To understand the differences, let’s look at some examples of business problems:
- How can we improve sales?
- We can solve this question with a supervised technique because we have sales data that can be used as a target variable.
- How can we improve customer marketing?
- This question can use supervised or unsupervised techniques. We can either predict the probability of sales (yes or no target), or we can effectively group similar customers to increase marketing efficiency. (This is unsupervised because we do not know the groupings beforehand.)
- What factors effect the sales channel that our customer uses?
- We can solve this question with a supervised technique. We know that our customer purchased through channel 1, channel 2, channel 3, or none.
- What questions are important enough to remain in our customer survey?
- This question can be solved with an unsupervised technique because there isn’t information available on question importance.
Data Mining Techniques
Now that we know if the problem can be solved through supervised or unsupervised methods, we need to choose a data mining technique to employ. In this discussion, we will introduce some common techniques to consider, and you can feel free to ask questions (click) or look for future posts (click) to learn more details.
Common supervised techniques include:
- Linear Regression – Model a continuous target variable using one or more predictors
- Logistic Regression – Model a categorical target variable using one or more predictors
- Time Series Regression – Model a continuous target variable using seasons (time) and one or more predictors
- Survival Analysis – Model a time frame from a specific baseline
Common unsupervised techniques include:
- Clustering or Segmentation – Grouping customers based on similar customer attributes
- Principal Components Analysis – Grouping variables based on similar information provided in the variables
- Link Analysis – Creating connections between individuals based on similar preferences
- Market Basket Analysis – Suggesting outcomes based on previous behavior
Business Analytics Growth
As business questions are answered, more sophisticated questions will arise. This ensures everlasting benefits of an in-house analytics team, which becomes more familiar with the data, underlying issues, and stakeholders as time progresses. The typical progress of data science within an organization is shown in the following figure:
Develop A Strong Team
- Team Leader – The person who manages the overall goals of the team. The leader is focused on assigning sprint (1-2 week time frames) goals for each member, and evaluating each sprint to ensure the end-deliverables are completed on time. It is important for the team lead to focus on the big picture, and allow his/her team members to hone in on the details.
- Scrum Master – The individual who motivates team members during each sprint. He/she handles the day-to-day issues and difficulties that the team faces, allowing the team lead to manage the overall progress.
- Technology Lead – The team member who has a strong technical background. This position will focus on ensuring data collection, aggregation and cleaning is efficient and correct. Another important responsibility for this member is data security and interactions with outside stakeholders.

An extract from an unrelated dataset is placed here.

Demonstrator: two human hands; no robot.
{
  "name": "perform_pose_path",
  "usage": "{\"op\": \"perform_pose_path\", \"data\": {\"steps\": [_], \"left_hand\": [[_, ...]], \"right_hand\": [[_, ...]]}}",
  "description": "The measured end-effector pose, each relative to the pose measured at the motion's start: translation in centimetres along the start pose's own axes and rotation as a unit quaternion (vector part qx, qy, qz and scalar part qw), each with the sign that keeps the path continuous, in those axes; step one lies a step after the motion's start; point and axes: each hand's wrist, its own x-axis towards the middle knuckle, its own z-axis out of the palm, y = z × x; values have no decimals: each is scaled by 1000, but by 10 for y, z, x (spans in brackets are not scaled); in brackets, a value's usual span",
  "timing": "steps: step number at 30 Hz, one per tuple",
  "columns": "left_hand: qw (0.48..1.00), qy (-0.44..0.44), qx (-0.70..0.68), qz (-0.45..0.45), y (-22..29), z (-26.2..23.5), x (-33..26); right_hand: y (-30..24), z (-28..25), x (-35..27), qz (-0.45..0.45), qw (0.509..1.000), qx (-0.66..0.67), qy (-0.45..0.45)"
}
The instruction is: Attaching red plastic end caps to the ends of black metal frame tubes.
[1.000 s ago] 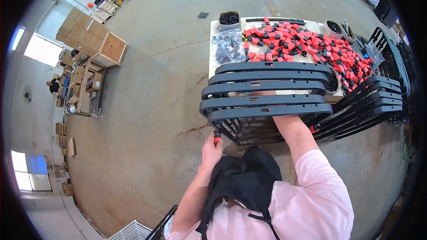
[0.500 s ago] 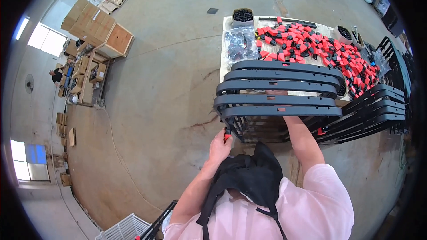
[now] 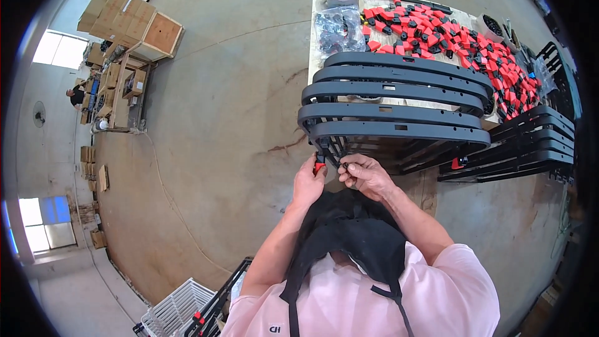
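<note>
1. The red-and-black piece (image 3: pixel 320 165) lies within the fingers of my left hand (image 3: pixel 308 182), which are closed on its near part, just beside the near left corner of the dark frames (image 3: pixel 399 129).
2. My right hand (image 3: pixel 367 178) is just to the right, apart from that piece, thumb and fingertips drawn nearly together; I cannot tell whether they pinch something small and dark.
3. My left fingers cover some of the red end, and I cannot make out how the black end meets the frame. The frames' lower parts are mostly hidden under their top bars.
4. The piece's long axis runs near to far, red end toward me, black end toward the frames. The frames' long bars run left to right, rounded at the corners.
</note>
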Motion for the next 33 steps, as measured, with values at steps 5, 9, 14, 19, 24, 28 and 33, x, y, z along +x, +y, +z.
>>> {"op": "perform_pose_path", "data": {"steps": [5, 9, 14, 19, 24, 28, 33], "left_hand": [[1000, 2, -2, -6, 9, 0, -4], [1000, 9, 7, -10, 1, 1, -1], [1000, 9, -4, -10, -3, 2, 0], [1000, -5, -12, -7, -2, 0, 0], [1000, -9, 2, -6, -1, 1, 0], [998, 39, 11, 40, -10, 5, 0], [998, 44, 14, 44, -7, 5, -1]], "right_hand": [[-12, 7, -3, -1, 999, -35, -16], [-12, 4, -1, 1, 1000, -10, -25], [-8, -4, 8, 20, 999, -26, 13], [1, -12, 22, 46, 968, -223, 102], [17, -14, 39, 5, 923, -367, 119], [26, -4, 51, -38, 893, -429, 132], [39, -8, 63, -97, 863, -475, 144]]}}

- Other Team Members – A scrum team typically consists of 5-10 contributing members. These could be programmers, analysts, UI developers or software engineers. Keeping the sprint goals in mind, the team works autonomously until the end of each sprint.
An effective team will collaborate often, although the majority of progress will be through individual contributions. All team members should contribute during each sprint.
Implement The Results and Evaluate
After the team has developed a solution to the business problem, they will need to successfully convey their findings to the project stakeholders and business units that will implement the solution. This could entail passing the prototype to a development team for implementation, designing a dashboard to share with others, or changing business policies behind the scenes. Before implementation, it is important that any data mining models are completely validated and project implications are thoroughly considered.
Following implementation, it is critical to re-evaluate the business problem. Some important questions to ask would be:
- Did the project actually solve the business problem?
- How can we improve the data models?
- What new questions can we ask to piggy-back on our project?
It is common to rebuild statistical models often to account for new data, customer behavior or business landscapes. We recommend to evaluate implementations immediately, and on at least a continual annual basis.